**WHAT THE TASK REQUIRES**
Lines below that include the word "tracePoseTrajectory" should each be copied.

**DATA BLOCK**
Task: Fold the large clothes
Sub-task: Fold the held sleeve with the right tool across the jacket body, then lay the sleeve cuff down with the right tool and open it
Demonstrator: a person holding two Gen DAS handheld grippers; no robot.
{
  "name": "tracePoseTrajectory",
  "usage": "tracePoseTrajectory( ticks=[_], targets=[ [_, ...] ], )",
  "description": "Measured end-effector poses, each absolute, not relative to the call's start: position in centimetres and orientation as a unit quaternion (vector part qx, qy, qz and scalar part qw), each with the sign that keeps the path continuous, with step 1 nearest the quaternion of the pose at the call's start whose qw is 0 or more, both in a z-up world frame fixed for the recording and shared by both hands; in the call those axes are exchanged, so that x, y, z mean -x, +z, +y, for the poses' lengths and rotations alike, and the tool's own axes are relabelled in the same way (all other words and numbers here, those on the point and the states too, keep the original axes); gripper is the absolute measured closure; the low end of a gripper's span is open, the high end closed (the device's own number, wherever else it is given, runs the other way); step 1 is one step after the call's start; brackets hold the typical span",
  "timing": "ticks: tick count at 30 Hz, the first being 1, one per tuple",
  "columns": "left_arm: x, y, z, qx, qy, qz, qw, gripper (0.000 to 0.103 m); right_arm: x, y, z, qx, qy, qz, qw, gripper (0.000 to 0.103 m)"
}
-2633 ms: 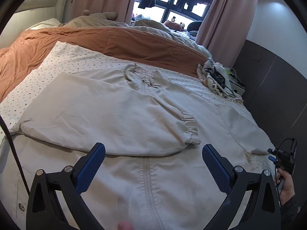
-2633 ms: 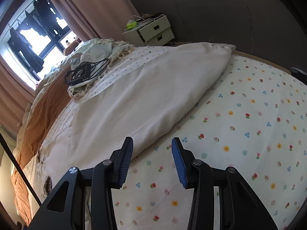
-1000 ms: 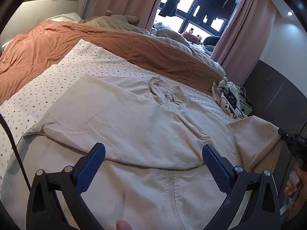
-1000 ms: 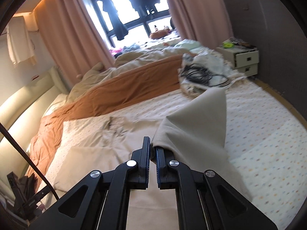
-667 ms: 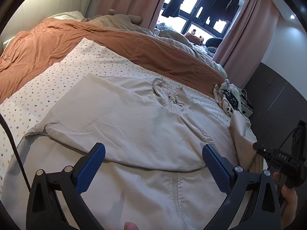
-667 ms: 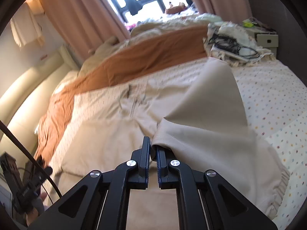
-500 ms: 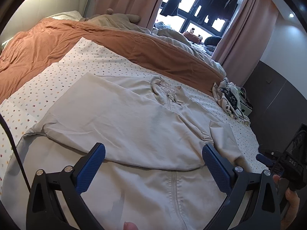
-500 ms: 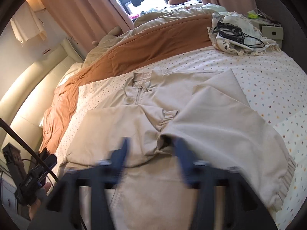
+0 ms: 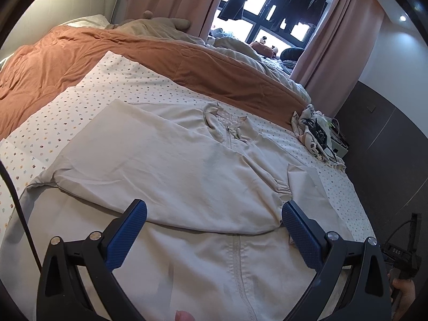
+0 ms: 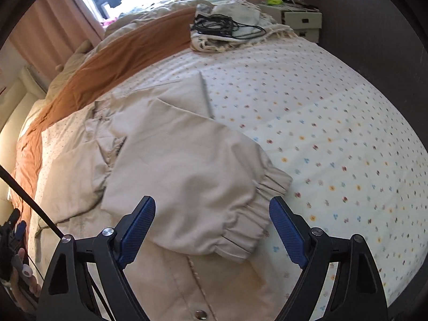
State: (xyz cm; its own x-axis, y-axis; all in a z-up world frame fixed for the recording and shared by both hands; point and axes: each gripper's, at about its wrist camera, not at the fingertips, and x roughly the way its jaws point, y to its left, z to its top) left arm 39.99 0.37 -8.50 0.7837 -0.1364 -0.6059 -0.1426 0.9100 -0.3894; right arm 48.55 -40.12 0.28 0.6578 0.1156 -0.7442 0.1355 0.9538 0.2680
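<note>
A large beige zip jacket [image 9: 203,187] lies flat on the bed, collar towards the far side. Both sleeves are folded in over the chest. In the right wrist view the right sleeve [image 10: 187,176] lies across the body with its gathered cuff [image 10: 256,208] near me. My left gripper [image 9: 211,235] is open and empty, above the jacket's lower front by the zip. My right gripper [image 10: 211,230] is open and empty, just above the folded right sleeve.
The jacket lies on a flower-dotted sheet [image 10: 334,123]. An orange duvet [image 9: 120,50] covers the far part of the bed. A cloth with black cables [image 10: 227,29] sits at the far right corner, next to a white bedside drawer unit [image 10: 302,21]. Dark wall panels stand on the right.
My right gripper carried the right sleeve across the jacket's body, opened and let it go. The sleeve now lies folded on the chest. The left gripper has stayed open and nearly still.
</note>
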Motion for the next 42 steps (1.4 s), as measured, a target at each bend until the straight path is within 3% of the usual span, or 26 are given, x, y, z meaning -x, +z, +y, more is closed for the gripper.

**TASK ANSWER**
  "name": "tracePoseTrajectory",
  "usage": "tracePoseTrajectory( ticks=[_], targets=[ [_, ...] ], )",

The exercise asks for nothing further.